> _YOUR GOAL_
Which lines make up the answer? Those from the line with "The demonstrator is" through the end of the data; reproduce them exactly.

> _SUPPLIED MATERIAL_
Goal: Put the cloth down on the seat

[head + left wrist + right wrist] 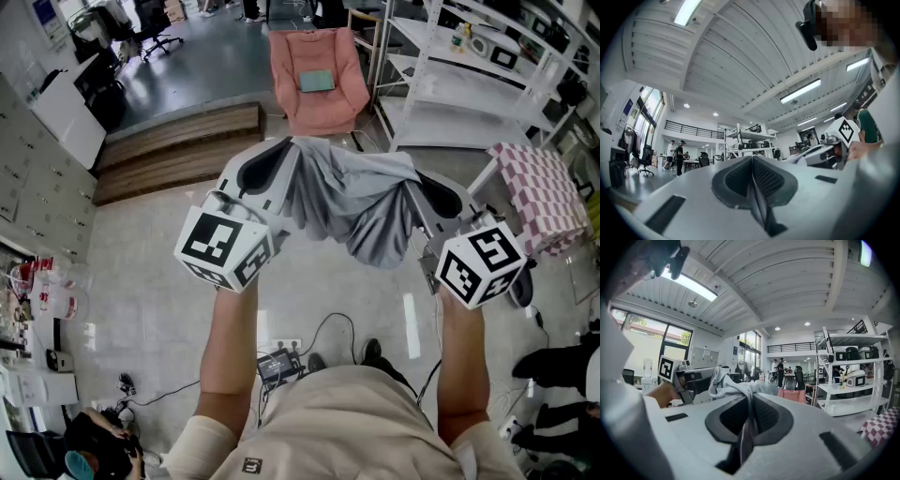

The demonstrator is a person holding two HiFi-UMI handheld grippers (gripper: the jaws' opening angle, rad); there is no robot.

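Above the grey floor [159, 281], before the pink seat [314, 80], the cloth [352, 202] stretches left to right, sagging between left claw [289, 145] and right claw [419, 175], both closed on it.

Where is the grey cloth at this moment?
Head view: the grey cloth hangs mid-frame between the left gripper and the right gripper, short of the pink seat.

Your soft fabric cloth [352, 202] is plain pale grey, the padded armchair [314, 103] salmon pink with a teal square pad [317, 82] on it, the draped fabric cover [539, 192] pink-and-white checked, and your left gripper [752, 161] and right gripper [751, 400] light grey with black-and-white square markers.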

> _ANSWER TO THIS TASK_
The demonstrator is a person holding two HiFi-UMI handheld grippers (gripper: the jaws' opening angle, rad); there is no robot.

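Above the grey floor [159, 281], before the pink seat [314, 80], the cloth [352, 202] stretches left to right, sagging between left claw [289, 145] and right claw [419, 175], both closed on it.

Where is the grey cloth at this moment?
Head view: the grey cloth hangs mid-frame between the left gripper and the right gripper, short of the pink seat.

Your soft fabric cloth [352, 202] is plain pale grey, the padded armchair [314, 103] salmon pink with a teal square pad [317, 82] on it, the draped fabric cover [539, 192] pink-and-white checked, and your left gripper [752, 161] and right gripper [751, 400] light grey with black-and-white square markers.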

The required output has been given.